[Worker][V1] Support sleep mode for v1 (#1084)

### What this PR does / why we need it? Support sleep mode for v1 Signed-off-by: wangli <wangli858794774@gmail.com>
2025-06-06 21:54:02 +08:00
parent 0395ab30be
commit a2552e10e4
5 changed files with 65 additions and 60 deletions
--- a/vllm_ascend/worker/model_runner_v1.py
+++ b/vllm_ascend/worker/model_runner_v1.py
@@ -1235,11 +1235,6 @@ class NPUModelRunner(LoRAModelRunnerMixin):
        # assert self.lora_manager is not None, "LoRA is not enabled"
        # TODO: call maybe_profile_with_lora()

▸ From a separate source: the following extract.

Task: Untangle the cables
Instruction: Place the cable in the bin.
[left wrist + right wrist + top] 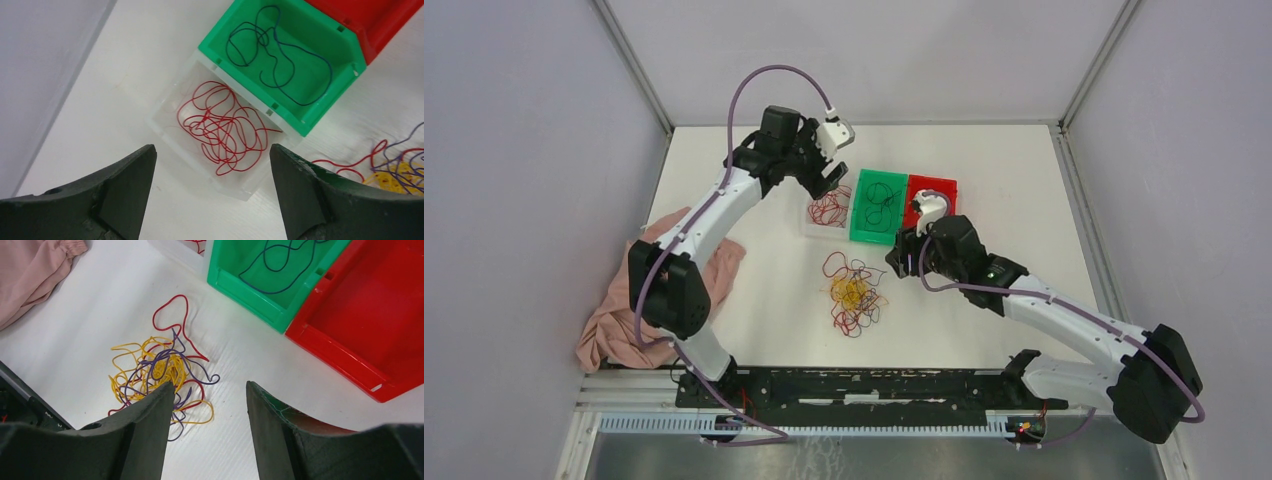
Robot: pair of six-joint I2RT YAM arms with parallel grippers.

-        dummy_kv_caches = [
-            torch.tensor((), dtype=torch.float32, device=self.device)
-            for _ in range(self.num_attn_layers)
-        ]
-
        # Trigger compilation for general shape.
        hidden_states = self._dummy_run(self.max_num_tokens)

@@ -1250,7 +1245,7 @@ class NPUModelRunner(LoRAModelRunnerMixin):
            logits = None

        NPUPlatform.synchronize()
-        del hidden_states, logits, dummy_kv_caches
+        del hidden_states, logits
        self.encoder_cache.clear()
        gc.collect()